Però non è vero che non si sia schierato. Pavese prese la tessera del PCI e fu amico di molti intellettuali antifascisti come Leone Ginzburg, Massimo Mila, Norberto Bobbio.

Infatti, ma il suo modo di schierarsi è da cercare nei suoi libri. Chi vuole conoscere Pavese deve leggere i suoi libri. Lì c’è il suo pensiero, ed è espresso in modo chiaro, non in forma di rebus.

Nel 2008 prese parte al film Il sangue dei vinti diretto da Michele Soavi, tratto dall’omonimo libro di Giampaolo Pansa, che racconta delle esecuzioni compiute dai partigiani, anch’esso assai controverso.

Proprio in quell’occasione ebbi modo di leggere degli estratti di Pavese in cui descrive l’effetto dei partigiani che guardando i tedeschi si rivedono in quei morti, mostrando di cogliere perfettamente l’insensatezza di certe azioni. 

Lei ha partecipato a diversi film storici tratti da romanzi. Penso a I viceré diretto da Roberto Faenza da Federico De Roberto e La masseria delle allodole diretto dai fratelli Taviani da Antonia Arslan. Tornando a La luna e i falò, mi chiedo se non pensa a un film.

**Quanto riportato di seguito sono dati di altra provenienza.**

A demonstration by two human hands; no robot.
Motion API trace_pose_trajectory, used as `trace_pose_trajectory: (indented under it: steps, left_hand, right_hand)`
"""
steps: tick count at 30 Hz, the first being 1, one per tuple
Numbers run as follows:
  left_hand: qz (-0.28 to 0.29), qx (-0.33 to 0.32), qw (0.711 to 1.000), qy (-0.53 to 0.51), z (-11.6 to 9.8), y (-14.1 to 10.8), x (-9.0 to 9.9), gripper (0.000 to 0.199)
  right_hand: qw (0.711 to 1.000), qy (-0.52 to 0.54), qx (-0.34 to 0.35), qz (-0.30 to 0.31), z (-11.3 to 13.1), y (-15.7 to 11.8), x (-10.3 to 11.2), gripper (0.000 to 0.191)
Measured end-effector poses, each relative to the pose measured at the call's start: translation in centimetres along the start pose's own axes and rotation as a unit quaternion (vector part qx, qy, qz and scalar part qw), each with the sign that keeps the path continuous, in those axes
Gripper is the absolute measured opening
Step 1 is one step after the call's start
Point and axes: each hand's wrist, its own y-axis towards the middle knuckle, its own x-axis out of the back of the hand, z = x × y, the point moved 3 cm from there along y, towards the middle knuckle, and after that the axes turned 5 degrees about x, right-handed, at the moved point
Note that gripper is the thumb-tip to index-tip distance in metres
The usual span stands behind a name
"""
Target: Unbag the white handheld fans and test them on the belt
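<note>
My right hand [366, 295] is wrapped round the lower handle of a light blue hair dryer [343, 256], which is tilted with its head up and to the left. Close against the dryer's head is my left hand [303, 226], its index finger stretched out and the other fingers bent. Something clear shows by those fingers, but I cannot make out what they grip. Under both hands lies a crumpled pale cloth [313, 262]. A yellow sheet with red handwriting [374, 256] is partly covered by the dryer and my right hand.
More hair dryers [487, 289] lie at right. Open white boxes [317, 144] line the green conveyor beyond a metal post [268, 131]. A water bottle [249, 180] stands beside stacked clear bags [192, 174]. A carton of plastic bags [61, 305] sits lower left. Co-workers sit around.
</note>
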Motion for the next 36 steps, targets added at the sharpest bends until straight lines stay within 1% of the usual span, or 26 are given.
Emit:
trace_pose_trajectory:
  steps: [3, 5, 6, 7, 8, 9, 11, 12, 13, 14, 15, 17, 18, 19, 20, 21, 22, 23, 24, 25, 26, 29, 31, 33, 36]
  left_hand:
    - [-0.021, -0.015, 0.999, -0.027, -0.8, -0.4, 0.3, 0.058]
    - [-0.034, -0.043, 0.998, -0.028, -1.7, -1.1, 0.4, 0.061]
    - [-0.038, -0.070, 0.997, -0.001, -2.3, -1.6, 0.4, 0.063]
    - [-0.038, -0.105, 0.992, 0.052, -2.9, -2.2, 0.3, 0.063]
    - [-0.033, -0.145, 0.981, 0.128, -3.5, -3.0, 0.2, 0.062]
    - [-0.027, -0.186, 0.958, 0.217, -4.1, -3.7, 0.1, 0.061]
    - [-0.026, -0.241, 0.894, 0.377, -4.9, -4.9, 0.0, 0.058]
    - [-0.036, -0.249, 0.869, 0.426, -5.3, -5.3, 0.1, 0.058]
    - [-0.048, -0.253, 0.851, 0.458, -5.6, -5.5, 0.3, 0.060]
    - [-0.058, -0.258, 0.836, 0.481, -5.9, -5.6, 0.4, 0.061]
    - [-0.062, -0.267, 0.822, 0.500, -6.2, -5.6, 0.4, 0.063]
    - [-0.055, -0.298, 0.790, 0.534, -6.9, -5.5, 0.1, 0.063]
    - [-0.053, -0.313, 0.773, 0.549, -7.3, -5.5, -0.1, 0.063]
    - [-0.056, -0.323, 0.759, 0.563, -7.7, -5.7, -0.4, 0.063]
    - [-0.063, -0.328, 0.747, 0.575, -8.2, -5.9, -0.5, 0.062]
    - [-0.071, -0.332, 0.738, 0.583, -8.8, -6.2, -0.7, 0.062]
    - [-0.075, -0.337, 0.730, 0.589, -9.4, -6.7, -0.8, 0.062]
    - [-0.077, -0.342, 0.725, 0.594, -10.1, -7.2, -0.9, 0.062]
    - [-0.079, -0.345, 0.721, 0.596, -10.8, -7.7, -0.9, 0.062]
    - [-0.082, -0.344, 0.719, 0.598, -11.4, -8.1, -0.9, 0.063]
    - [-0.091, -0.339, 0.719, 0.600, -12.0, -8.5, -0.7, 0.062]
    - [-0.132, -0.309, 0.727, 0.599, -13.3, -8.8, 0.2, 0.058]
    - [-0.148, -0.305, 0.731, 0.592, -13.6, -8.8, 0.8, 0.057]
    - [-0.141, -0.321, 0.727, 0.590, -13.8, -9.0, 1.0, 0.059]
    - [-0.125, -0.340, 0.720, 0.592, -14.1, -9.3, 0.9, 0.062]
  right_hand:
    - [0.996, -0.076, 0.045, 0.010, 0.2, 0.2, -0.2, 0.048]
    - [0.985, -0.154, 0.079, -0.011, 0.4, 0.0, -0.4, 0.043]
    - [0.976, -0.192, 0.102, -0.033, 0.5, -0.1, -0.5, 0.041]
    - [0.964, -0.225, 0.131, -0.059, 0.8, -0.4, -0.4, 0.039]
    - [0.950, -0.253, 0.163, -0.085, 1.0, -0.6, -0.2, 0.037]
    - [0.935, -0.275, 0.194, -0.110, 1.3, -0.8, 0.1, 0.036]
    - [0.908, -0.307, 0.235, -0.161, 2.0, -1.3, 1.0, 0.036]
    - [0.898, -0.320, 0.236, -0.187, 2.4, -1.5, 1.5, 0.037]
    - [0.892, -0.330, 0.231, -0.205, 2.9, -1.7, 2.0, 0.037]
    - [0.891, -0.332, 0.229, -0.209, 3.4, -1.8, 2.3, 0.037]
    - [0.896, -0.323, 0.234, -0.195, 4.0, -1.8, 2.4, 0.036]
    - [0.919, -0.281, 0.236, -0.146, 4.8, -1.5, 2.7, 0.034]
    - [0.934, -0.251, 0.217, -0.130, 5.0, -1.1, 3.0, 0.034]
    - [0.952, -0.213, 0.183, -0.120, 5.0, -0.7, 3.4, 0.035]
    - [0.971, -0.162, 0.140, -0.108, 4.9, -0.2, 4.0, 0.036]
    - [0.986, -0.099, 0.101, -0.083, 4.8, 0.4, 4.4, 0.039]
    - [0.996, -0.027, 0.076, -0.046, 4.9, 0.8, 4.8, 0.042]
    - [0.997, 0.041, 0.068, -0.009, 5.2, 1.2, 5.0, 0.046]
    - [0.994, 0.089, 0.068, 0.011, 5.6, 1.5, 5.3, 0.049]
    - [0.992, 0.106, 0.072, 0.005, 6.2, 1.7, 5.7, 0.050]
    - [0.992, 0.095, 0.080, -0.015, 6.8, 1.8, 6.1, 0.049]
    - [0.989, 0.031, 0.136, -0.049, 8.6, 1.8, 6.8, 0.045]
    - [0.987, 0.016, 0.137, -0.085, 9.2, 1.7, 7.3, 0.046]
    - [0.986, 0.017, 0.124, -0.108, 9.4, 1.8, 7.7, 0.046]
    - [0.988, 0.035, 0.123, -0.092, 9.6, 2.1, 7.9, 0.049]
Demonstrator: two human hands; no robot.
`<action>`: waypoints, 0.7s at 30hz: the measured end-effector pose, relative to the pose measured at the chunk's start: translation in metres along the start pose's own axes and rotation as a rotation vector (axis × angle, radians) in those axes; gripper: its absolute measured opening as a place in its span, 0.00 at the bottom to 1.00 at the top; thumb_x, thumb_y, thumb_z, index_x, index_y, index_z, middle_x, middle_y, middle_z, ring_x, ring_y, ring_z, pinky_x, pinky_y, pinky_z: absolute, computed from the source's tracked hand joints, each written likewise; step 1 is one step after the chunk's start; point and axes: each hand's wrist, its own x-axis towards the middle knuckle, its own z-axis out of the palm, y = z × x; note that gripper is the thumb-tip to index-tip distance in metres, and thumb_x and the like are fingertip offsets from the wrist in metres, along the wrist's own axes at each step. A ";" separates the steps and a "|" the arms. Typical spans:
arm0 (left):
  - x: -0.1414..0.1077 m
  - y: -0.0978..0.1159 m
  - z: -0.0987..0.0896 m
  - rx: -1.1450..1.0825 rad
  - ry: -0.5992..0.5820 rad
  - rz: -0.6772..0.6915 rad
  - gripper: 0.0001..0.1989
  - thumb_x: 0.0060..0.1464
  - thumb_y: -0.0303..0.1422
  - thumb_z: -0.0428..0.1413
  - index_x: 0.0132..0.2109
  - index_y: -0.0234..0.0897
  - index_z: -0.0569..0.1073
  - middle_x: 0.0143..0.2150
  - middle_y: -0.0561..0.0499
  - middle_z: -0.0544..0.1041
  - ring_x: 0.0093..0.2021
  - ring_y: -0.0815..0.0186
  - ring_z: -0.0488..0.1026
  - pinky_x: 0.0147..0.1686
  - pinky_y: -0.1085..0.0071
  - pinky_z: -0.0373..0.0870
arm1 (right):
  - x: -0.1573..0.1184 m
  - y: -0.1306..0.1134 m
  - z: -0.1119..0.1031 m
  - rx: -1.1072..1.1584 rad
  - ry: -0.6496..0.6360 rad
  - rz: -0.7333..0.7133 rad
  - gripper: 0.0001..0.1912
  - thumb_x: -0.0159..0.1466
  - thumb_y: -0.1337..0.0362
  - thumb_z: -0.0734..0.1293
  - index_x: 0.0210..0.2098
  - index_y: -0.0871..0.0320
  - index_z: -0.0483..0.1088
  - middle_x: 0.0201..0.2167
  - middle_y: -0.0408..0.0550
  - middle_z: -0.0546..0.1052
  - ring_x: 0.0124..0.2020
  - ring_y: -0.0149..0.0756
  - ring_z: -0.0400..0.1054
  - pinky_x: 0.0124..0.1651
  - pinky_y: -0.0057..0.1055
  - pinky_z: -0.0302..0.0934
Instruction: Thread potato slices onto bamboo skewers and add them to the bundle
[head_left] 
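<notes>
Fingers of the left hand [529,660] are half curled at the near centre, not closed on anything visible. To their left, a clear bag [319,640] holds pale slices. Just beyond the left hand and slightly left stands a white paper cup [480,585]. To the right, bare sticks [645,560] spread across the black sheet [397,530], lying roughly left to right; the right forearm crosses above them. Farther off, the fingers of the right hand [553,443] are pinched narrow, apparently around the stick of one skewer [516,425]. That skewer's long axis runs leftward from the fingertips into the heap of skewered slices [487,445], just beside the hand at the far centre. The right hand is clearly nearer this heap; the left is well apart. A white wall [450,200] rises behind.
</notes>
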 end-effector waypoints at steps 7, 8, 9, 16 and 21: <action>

Mi auguro vivamente che questa lettura non sia l’ultimo anello della catena. L’intenzione di trasformare questa operazione in un film è forte.

Facciamo un volo pindarico: la maturità tragica a cui è arrivato Pavese può far venire in mente l’adagio shakesperiano messo in bocca a Edgar nel Re Lear: maturità è tutto. Lei interpretò Edmund, il fratello cattivo.

La maturità è una sorta di capolinea oltre il quale c’è la fine del mondo. Edmund per me ha rappresentato il primo incontro con la legittimazione del male.

Legittimazione?

Nel senso di riconoscimento. Il male esiste e si può superare se lo si riconosce. In questo senso Shakespeare, come anche Pavese, è molto pratico, cinico, diretto. Il loro sguardo è implacabile e in questo sguardo io vedo tra i due molte assonanze.

Terminiamo con un ricordo di Piera Degli Esposti, un’attrice enorme che ci  ha appena lasciato. Era la Clitemnestra dell’Orestea diretta  da Antonio Calenda in cui lei interpretava Oreste. Quindi sua madre.    

Piera era uno spirito sofisticato, la ricordo con grande affetto. ‘Facevamo la memoria’ sul tetto del Teatro Rossetti di Trieste che era in fase di ristrutturazione. Lei aveva i capelli bagnati e mi disse ‘ti puoi scansare un po’ dal sole che mi fai ombra?’